Nuestra piedad debe ser filial, llena de amor, y ¿cómo podríamos servir a Dios
con amor, si no se comienza por reconocerle como un Padre lleno de amor hacia
sus hijos? Quizá muchos cristianos viven alejados de Dios, o con unas
relaciones obstaculizadas por la inmadurez de los caprichos o señaladas por la
rigidez y la frialdad, porque no han descubierto en su vida el sentido de la
filiación divina y el camino de la infancia espiritual, que para tantas almas
ha sido el comienzo definitivo de una verdadera vida interior. Danos, Señor, el
sentido de la filiación divina, ayúdanos a considerarla frecuentemente.
En
verdad os digo: quien no reciba el Reino de Dios como un niño, no entrará en él10.

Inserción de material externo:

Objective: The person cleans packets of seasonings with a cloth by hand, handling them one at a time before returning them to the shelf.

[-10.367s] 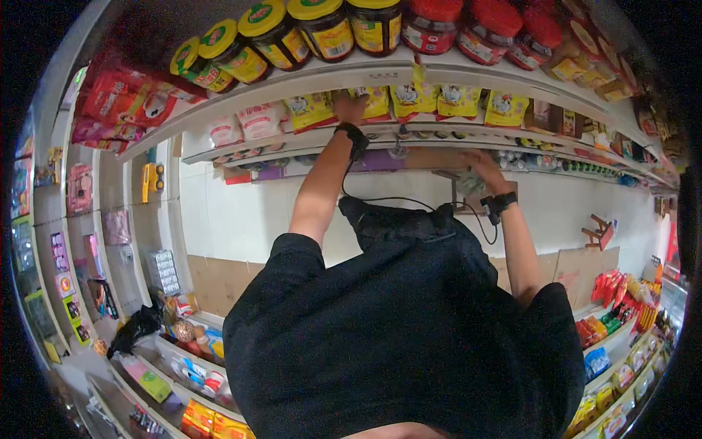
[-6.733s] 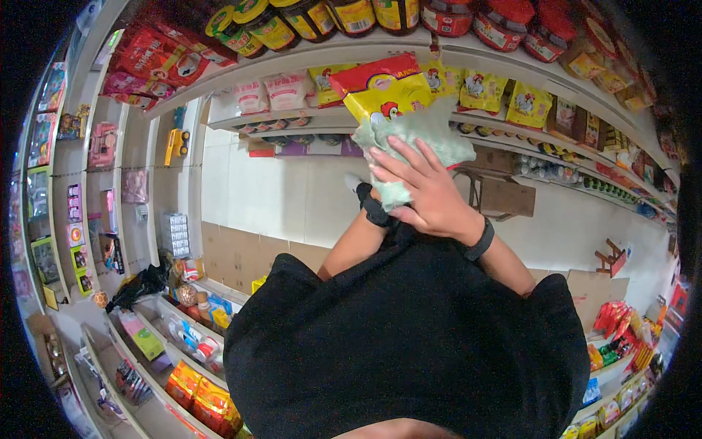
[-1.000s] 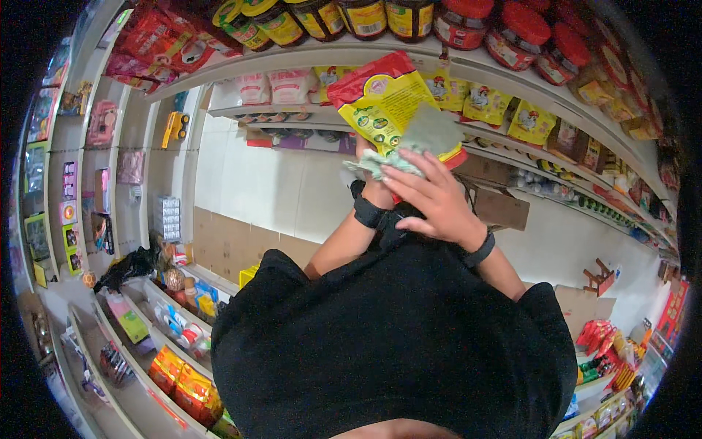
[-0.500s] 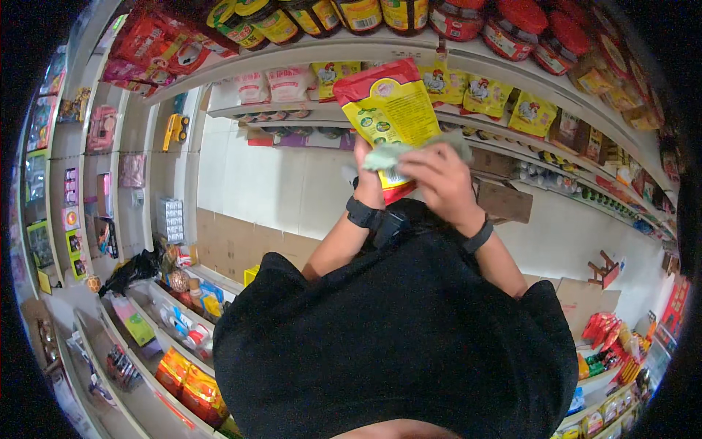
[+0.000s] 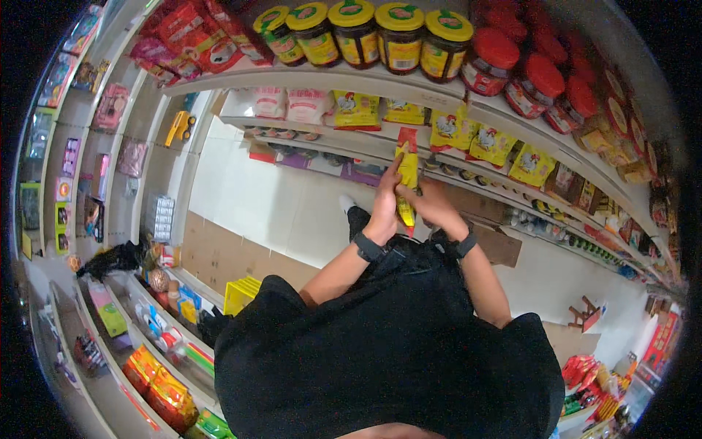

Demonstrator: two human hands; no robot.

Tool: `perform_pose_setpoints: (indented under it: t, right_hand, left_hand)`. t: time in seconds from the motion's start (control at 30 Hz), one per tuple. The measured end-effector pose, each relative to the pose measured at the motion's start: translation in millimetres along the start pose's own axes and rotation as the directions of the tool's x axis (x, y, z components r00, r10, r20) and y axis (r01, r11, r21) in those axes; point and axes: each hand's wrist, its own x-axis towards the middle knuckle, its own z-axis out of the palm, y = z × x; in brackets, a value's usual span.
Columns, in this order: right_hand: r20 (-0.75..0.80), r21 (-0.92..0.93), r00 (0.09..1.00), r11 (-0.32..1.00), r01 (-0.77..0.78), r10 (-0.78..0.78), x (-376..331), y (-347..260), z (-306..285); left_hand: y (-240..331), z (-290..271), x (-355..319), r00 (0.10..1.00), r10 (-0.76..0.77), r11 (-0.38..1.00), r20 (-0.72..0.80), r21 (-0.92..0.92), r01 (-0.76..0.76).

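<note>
A yellow seasoning pouch with red ends (image 5: pixel 407 174) is upright between my hands in front of the shelves, turned so its narrow side shows. My left hand (image 5: pixel 383 206) is closed round its left side, thumb along the near face. From the right, my right hand (image 5: pixel 436 207) presses against the pouch, its fingers partly hidden behind it. Whether a cloth is still in that hand cannot be seen. Just beyond stand similar yellow pouches (image 5: pixel 452 130) with a white bird figure, in a row on the middle shelf.
Above are dark jars with yellow lids (image 5: pixel 357 33) and red-lidded jars (image 5: pixel 488 62). Pink-and-white bags (image 5: pixel 307 106) stand left of the yellow pouches. A yellow crate (image 5: pixel 241 295) is on the floor at left, a small wooden stool (image 5: pixel 586 314) at right. Shelving (image 5: pixel 139 95) lines the left.
The pouch has turned from its broad printed back to edge-on and come lower. The pale green cloth seen in my right hand is out of sight. My view has shifted slightly.
</note>
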Motion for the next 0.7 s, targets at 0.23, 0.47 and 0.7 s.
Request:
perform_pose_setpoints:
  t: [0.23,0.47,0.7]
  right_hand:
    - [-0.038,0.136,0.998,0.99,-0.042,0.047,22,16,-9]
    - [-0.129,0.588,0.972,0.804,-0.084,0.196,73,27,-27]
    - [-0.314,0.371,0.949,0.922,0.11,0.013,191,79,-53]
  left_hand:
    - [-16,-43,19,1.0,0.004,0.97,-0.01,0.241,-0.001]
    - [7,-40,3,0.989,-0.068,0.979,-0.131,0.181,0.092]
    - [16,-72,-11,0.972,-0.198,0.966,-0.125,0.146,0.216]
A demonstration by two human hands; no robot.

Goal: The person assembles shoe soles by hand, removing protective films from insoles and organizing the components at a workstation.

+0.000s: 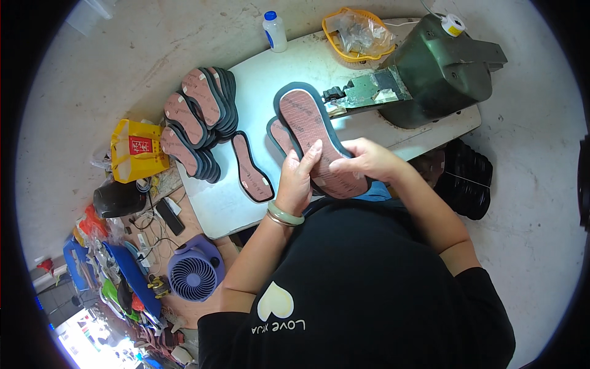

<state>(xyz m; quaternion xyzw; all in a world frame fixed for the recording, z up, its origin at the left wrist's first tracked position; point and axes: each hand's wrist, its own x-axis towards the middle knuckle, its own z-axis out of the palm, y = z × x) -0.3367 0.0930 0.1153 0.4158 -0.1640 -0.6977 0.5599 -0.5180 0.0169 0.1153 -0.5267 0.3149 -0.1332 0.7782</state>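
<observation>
Here, a shoe sole point(316, 138) with a dark rim and a reddish-brown patterned face is held over the near edge of the desk point(264, 74), toe pointing away from the person. Left hand point(296, 178) lies flat against the sole's left side, fingers stretched up along it, thumb side gripping the edge; a pale green bangle point(284, 216) sits on that wrist. Right hand point(364, 160) clasps the sole's heel end from the right, fingers curled under it. A second sole point(281, 136) shows just behind and left of the held one, partly hidden by it. Left of the held sole, a single sole point(252, 167) lies flat on the desk; farther left, a fanned stack of soles point(198, 120). Beyond the held sole's toe stands a green machine point(430, 71), its arm reaching close to the toe. Farther back, a white bottle with blue cap point(274, 31) and a yellow basket point(359, 34). A small purple fan point(193, 273) sits below the desk, left of the person.
</observation>
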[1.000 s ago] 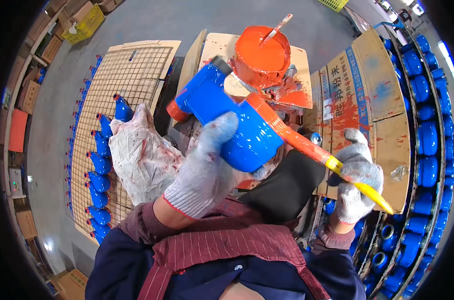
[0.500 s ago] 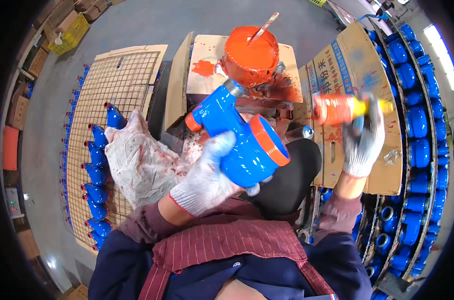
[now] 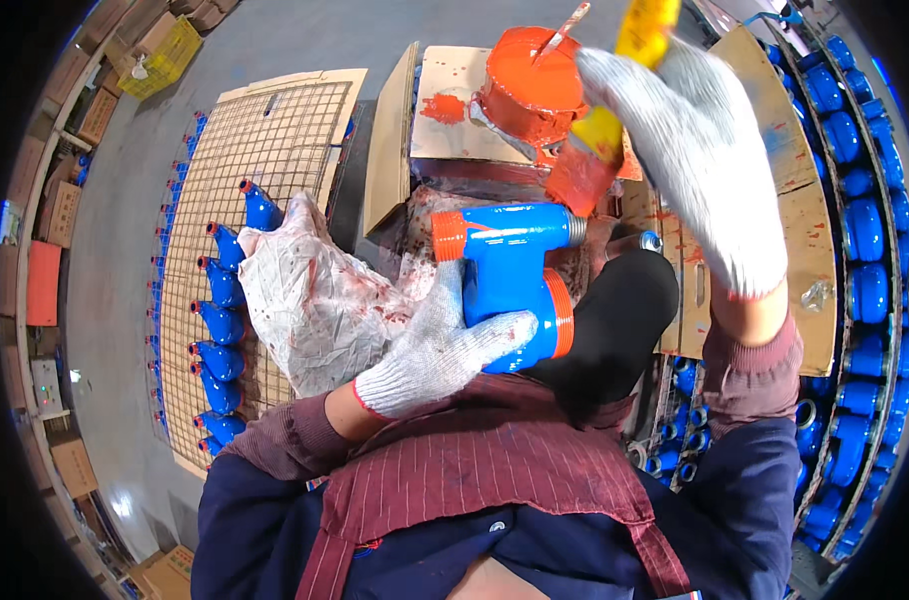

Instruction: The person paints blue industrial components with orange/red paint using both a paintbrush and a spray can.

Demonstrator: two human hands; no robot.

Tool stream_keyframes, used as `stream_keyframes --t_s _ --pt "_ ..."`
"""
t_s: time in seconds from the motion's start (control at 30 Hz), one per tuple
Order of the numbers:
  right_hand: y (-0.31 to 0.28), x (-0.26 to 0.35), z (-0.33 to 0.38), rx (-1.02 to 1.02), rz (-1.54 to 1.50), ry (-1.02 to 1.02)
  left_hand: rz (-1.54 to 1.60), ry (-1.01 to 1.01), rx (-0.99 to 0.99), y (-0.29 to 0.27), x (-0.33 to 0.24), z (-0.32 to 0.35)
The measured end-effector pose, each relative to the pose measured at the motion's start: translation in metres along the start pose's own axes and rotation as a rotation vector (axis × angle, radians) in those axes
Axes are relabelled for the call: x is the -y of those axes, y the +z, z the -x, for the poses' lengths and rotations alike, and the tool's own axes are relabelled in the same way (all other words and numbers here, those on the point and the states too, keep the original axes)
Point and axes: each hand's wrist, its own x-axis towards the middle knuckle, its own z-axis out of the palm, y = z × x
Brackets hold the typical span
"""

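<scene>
My left hand (image 3: 440,350), in a white knit glove, grips a glossy blue pipe fitting (image 3: 505,275) over my lap. Two threaded ends of the fitting are orange: one at the upper left, one wide open collar at the lower right. Its third, upper right end shows bare grey thread. My gloved right hand (image 3: 705,150) is closed around the yellow handle of a paintbrush (image 3: 582,180) whose orange head points down. The brush tip lies close to the grey thread; whether they touch I cannot tell. Beyond it stands an orange-smeared paint bucket (image 3: 530,95) with a stick inside.
Cardboard (image 3: 455,75) spotted with orange lies under the bucket. To the left, several blue fittings (image 3: 220,320) line a wire grid (image 3: 275,130), beside a stained white cloth (image 3: 310,280). Racks of blue fittings (image 3: 863,235) stand at right. A yellow crate (image 3: 165,60) sits far left.
My right hand has swung up and leftward, bringing the brush from the right side to the fitting. My left hand has turned the fitting so its bare thread points right.
</scene>
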Motion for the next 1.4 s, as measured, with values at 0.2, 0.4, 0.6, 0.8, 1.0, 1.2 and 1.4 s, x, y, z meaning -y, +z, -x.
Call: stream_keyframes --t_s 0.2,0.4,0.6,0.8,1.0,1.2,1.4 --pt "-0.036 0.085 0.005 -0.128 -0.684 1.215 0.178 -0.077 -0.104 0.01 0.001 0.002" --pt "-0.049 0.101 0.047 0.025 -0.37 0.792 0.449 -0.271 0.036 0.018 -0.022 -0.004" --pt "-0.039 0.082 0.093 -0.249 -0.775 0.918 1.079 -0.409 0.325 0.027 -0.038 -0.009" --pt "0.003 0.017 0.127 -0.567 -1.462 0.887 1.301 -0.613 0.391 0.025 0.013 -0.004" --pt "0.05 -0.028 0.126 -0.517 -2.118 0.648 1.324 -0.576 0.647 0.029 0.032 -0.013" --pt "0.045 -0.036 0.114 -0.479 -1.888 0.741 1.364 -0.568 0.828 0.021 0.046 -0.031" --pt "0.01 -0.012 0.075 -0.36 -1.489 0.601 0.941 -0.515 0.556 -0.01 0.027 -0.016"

«¿Por qué se dice –se pregunta San Ambrosio– que los niños son aptos para el
Reino de los Cielos? Quizá porque de ordinario no tienen malicia, ni saben
engañar, ni se atreven a engañarse; desconocen la lujuria, no apetecen las
riquezas e ignoran la ambición. Pero la virtud de todo esto no consiste en el
desconocimiento del mal, sino en su repulsa; no consiste en la imposibilidad de
pecar, sino en no consentir en el pecado. Por tanto, el Señor no se refiere a
la niñez como tal, sino a la inocencia que tienen los niños en su sencillez»11.
En la
vida cristiana, la madurez se da precisamente cuando nos hacemos niños delante
de Dios, hijos suyos que confían y se abandonan en Él como un niño pequeño en
brazos de su padre. Entonces vemos los acontecimientos del mundo como son, en
su verdadero valor, y no tenemos otra preocupación que agradar a nuestro Padre
y Señor.
Hacerse
como niños, la vida de infancia, es un camino espiritual que exige la virtud
sobrenatural de la fortaleza para vencer la tendencia al orgullo y a la
autosuficiencia, que impide que nos comportemos como hijos de Dios y conduce,
al ver una y otra vez los propios fracasos, al desaliento, a la aridez y a la
soledad. La piedad filial, por el contrario, fortalece la esperanza, la certeza
de llegar a la meta, y da la paz y la alegría en esta vida. Ante las
dificultades de la vida no nos sentiremos jamás solos, por muy grandes que
sean. El Señor no nos abandona, y esta confianza será para nosotros como el
agua para el viajero en el desierto. Sin ella no podríamos seguir adelante.
Pidamos
a la Virgen, nuestra Madre, que nos lleve siempre de la mano como a hijos
pequeños, con más cuidado cuanto mayor sea la madurez que los años y la
experiencia nos van dando.
1 Mt 19,
13-15. —
2 Cfr. S.
C. Para la Doctrina de la Fe, Instrucción sobre el bautismo de
los niños, 20-X-1980. —
3 Catecismo
Romano, II, 2, 32. —
4 Código
de Derecho Canónico, can. 867. 1. —
5 Ch. Lubich, Palabras
para vivir, Ciudad Nueva, Madrid 1981, p. 47. —
6 1
Jn 3, 1. —
7 Cfr. B.
Perquin, Abba, Padre, p. 142. —
8 San
Josemaría Escrivá, Forja, n. 329. —
9 Cfr. B.
Perquin, o. c., p. 143. —
10 Lc 18,
17. —
11 San
Ambrosio, Comentario al Evangelio de San Lucas, 18, 17.